I take that as high praise :-). No, really it IS a quick hack -- I got tired
of generating the list by hand, so I automated it. And, when the list shrinks
down to nearly nothing (10-15 includes, maybe?), I won't have to change a thing.

> The more serious problem is "what else might an SPI module need besides
> spi.h".

What else indeed. Isn't spi.h the exported SPI itself? We seem to have a very
poorly defined line between exported and private interfaces -- back to my point
about the assumption that the whole source tree is available for any little
program's whim (such as the regression test suite, which was _interesting_ to
get working without a bunch of the source tree around.) Mike Mascari may be
able to answer more about what SPI programs require, as he is doing SPI
development.

> Also, it disturbs me a lot that spi.h pulls in 80+ include
> files in the first place --- there's got to be stuff in there that
> needn't/shouldn't be exported.

Such as lztext.h?

> rather than fall back on automation that will let the list bloat even
> more without anyone much noticing...

Part of that would be to think more like a packager or user, rather than a
developer.

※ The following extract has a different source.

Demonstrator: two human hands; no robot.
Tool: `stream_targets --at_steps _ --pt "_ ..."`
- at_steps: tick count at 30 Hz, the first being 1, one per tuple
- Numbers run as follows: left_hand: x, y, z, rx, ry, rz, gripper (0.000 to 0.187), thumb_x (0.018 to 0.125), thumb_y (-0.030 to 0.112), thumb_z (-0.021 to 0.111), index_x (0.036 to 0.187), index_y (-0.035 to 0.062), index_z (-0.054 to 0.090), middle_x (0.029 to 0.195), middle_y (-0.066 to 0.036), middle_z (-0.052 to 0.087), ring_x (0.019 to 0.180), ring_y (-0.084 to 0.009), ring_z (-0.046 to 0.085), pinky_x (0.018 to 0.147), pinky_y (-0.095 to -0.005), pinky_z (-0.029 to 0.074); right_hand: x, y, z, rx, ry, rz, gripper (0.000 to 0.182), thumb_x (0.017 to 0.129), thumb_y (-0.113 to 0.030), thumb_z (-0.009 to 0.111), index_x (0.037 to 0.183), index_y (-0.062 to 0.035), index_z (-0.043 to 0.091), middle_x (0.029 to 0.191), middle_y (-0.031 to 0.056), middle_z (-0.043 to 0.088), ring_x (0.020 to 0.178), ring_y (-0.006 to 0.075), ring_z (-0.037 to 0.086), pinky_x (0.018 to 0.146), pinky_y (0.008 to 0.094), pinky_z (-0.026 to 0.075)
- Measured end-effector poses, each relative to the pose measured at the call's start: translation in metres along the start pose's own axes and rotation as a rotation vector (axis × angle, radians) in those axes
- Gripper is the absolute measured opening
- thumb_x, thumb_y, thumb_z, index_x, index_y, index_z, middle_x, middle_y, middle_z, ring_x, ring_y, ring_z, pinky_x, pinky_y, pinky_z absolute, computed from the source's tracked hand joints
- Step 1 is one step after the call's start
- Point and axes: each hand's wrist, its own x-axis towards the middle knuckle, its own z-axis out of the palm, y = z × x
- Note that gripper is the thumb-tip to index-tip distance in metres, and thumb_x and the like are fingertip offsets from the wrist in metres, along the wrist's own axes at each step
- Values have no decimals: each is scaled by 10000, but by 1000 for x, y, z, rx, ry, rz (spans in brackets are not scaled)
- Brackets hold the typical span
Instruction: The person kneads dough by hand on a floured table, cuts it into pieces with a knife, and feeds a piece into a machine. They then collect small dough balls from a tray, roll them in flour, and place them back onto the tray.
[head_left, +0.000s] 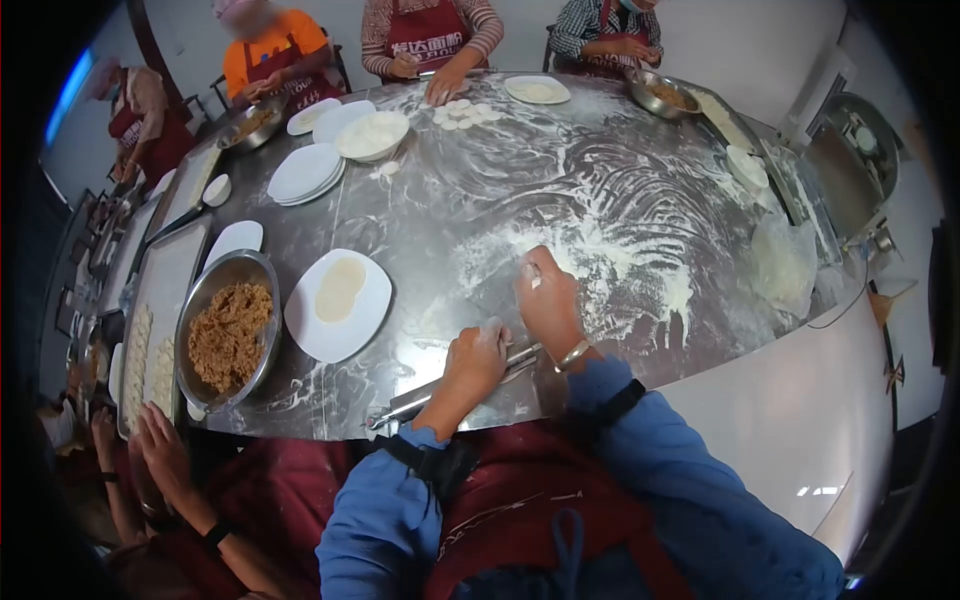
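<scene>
My left hand [477, 362] is closed, its fingers curled and floury, above a metal rod-like tool [410, 402] near the table's front edge. What it holds, if anything, is hidden. Farther forward and to the right, my right hand [548, 300] is also closed, over the floured table; a small whitish patch shows at its fingers, too small to name. To the left of my hands, a white square plate [302, 310] carries a flat round dough sheet [341, 290]. A steel bowl of brown filling [228, 338] stands beside that plate.
Flour [620, 240] covers much of the steel table. Stacked plates [305, 172], a white bowl [373, 135] and small dough rounds [465, 114] lie farther back. Trays [170, 290] line the left. Several people work around the table; a co-worker's hands [163, 455] are at lower left.
</scene>
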Motion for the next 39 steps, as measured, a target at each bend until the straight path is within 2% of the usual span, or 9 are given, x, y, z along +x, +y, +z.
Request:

That was the first thing I learned when tackling the RPM's, was,
that I was a packager -- while that does involve knowledge of the guts of the
package, it also requires a mindset very different from development -- more
user-oriented, I suppose.

A packager for RedHat will start thinking about what can be partitioned out,
saving the user's HD space. A packager will start thinking about how the
package _can_ be partitioned, and logical partitioning (for instance, the
absolutely worst possible packaging for PostgreSQL in RPM form would be a
single RPM with everything in it -- thus, requiring a database server to have a
full-bore X11 installation for pgaccess (which requires tk and tcl, as well),
when that database server may have absolutely no need for pgaccess.)). I am
now even considering splitting out pltcl into a separate package -- as pltcl
implicitly requires the server package, it makes the whole tcl package require
the server package -- and someone may have legitimate need for a postgresql
client machine _without_ the server AND need the tcl client. Maybe a
pgaccess-based administration client, perhaps?).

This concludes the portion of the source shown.